## Task description:
Go through the material and copy every line in which "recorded" appears.

## Data in this exercise:
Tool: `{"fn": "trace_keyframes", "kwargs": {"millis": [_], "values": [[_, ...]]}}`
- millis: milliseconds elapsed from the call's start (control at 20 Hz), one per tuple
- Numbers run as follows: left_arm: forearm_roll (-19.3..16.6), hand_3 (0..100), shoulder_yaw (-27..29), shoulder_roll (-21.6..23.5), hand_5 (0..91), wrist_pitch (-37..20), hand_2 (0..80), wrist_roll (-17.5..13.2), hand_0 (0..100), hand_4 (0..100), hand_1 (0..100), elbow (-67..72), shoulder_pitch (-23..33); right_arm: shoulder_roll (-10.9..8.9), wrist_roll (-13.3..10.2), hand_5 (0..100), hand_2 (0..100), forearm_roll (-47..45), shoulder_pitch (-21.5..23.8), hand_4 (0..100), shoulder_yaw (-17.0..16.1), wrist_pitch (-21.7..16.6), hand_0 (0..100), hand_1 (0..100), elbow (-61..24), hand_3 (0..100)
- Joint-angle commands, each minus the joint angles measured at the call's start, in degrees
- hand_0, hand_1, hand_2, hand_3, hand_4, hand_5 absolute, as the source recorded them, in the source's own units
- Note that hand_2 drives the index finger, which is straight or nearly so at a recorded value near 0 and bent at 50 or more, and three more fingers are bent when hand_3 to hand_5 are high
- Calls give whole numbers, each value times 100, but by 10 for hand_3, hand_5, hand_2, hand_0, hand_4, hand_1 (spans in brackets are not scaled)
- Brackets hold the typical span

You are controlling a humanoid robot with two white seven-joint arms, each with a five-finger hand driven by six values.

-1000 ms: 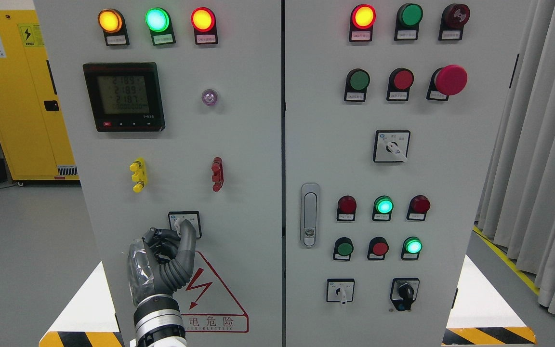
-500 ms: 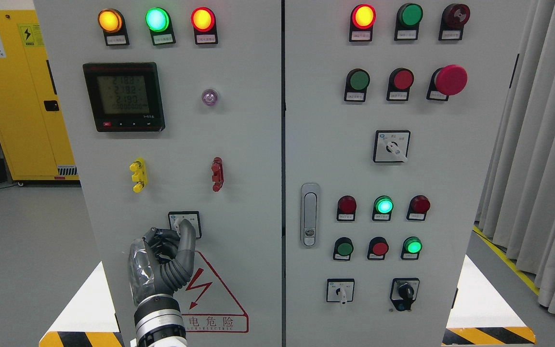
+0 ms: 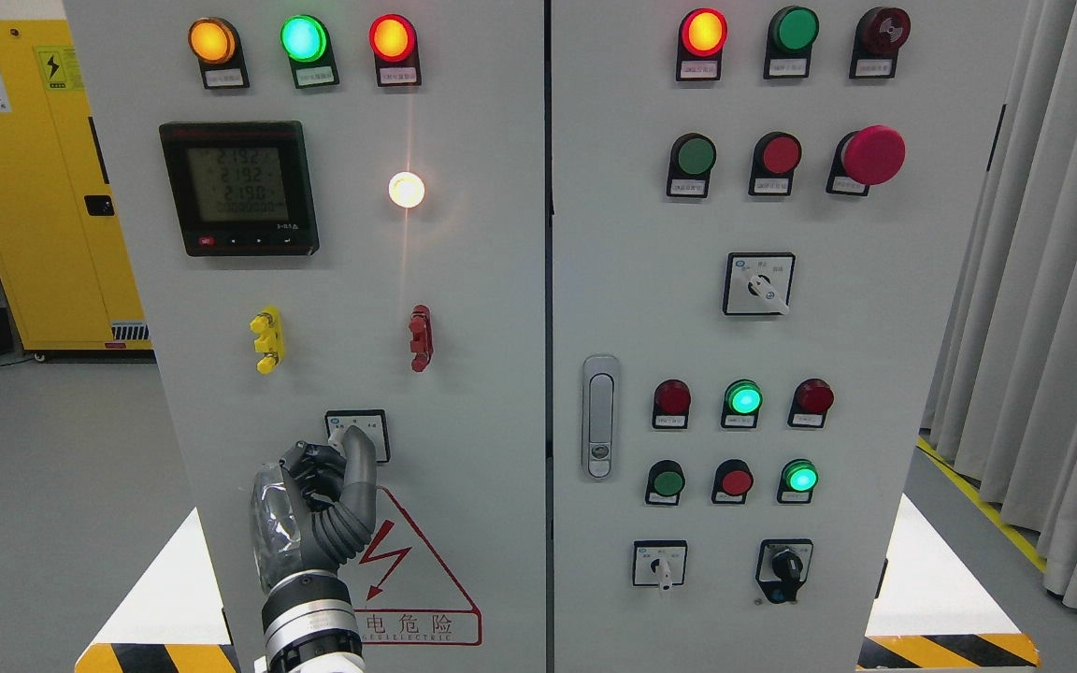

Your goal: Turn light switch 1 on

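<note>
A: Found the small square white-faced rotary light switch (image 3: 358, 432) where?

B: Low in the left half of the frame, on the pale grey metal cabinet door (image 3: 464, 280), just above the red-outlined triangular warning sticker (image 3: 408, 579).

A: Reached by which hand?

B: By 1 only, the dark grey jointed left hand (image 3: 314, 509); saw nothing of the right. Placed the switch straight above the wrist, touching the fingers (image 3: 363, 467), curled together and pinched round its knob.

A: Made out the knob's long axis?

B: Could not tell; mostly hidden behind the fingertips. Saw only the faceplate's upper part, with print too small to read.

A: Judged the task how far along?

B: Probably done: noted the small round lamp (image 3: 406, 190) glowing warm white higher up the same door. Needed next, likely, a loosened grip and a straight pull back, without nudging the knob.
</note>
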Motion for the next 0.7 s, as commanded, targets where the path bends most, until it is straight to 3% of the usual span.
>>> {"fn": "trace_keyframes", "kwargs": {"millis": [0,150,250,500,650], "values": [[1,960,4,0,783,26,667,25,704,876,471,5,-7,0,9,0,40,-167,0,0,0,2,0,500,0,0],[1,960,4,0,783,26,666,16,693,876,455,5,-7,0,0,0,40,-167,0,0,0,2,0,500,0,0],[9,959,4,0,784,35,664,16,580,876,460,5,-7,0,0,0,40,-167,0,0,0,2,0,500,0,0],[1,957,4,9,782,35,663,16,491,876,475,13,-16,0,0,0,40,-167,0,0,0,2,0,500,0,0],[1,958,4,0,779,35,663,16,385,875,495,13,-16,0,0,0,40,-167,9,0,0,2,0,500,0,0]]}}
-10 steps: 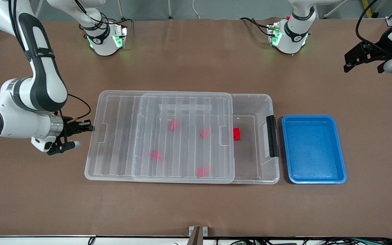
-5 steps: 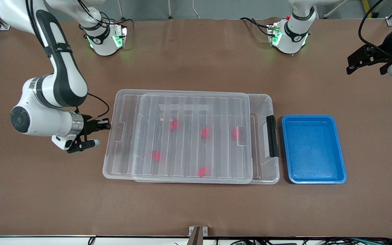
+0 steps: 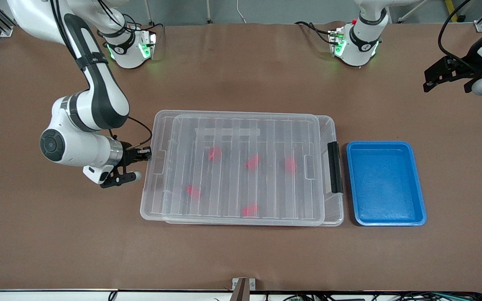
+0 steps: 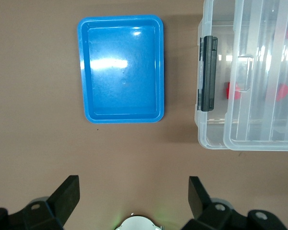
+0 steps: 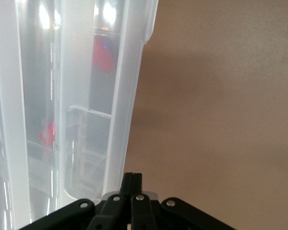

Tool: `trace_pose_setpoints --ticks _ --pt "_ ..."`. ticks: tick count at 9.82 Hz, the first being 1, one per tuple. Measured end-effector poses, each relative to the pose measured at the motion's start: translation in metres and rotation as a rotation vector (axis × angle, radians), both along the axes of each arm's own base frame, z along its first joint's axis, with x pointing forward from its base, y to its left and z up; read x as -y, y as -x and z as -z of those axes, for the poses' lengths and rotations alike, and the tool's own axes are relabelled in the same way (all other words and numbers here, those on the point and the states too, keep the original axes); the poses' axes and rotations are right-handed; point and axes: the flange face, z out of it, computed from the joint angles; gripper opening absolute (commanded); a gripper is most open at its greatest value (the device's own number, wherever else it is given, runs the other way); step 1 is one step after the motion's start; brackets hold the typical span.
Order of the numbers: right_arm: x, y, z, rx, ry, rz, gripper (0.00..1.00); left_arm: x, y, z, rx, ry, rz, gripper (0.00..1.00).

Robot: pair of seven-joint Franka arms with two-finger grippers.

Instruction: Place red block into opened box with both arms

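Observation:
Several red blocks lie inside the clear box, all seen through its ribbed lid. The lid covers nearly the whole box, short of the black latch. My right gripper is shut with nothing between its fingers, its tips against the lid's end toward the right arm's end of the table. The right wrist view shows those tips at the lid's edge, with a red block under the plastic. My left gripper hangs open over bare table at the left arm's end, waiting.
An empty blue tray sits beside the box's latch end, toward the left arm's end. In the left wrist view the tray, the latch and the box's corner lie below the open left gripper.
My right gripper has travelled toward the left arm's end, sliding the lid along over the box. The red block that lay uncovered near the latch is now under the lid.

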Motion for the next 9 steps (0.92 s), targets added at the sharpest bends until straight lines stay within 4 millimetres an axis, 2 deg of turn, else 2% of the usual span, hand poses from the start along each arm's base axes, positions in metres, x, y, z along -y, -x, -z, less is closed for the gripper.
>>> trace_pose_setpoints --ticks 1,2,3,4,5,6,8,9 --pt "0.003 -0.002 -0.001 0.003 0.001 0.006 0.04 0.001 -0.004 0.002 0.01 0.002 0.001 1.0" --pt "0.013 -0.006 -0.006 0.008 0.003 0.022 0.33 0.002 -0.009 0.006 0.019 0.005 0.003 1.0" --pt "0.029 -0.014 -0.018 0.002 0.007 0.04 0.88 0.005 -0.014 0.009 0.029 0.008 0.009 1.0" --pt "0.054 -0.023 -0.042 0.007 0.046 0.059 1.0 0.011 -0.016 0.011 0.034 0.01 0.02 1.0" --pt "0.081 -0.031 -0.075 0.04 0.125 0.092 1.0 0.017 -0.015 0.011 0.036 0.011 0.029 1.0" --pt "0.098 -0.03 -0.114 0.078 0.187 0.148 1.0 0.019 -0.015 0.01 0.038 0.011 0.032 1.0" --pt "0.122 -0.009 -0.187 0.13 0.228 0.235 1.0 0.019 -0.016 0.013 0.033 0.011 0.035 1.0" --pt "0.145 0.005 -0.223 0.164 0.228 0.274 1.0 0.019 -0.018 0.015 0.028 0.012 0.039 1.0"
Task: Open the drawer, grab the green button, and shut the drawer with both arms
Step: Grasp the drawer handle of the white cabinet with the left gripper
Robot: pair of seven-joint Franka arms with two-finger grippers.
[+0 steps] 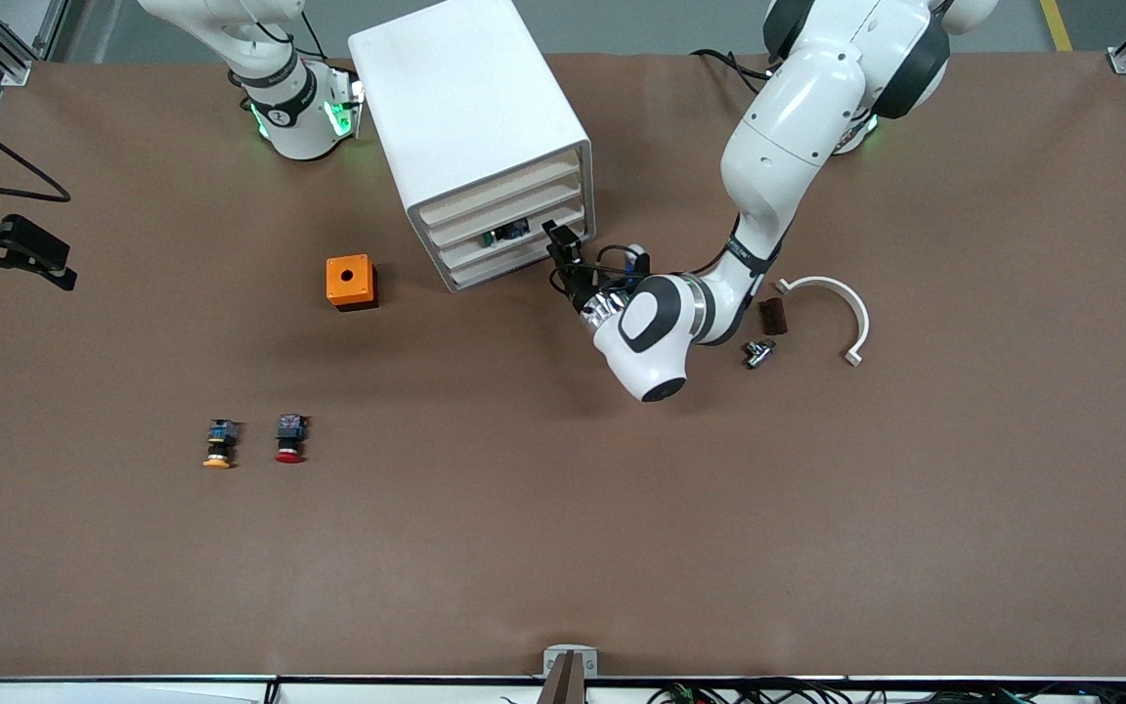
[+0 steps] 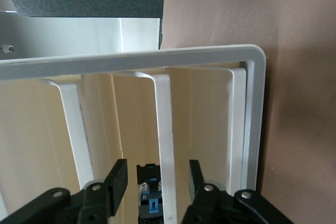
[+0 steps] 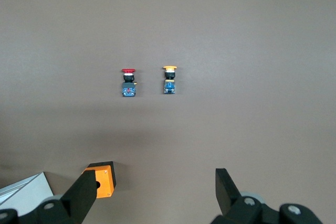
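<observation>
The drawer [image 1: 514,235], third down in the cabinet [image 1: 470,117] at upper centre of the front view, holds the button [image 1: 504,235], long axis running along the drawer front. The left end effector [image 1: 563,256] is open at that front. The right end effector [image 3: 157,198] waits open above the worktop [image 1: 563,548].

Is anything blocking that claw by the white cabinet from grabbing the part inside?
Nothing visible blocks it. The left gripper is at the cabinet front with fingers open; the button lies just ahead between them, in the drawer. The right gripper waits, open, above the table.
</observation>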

## Solution:
- hand_0, hand_1, hand_2, hand_3, hand_4, hand_5 absolute, as the source recorded them, in the source's own units
- Note that hand_2 drives the index finger, which is straight or nearly so at a recorded value near 0 and bent at 50 or more, and three more fingers are bent when hand_3 to hand_5 are high

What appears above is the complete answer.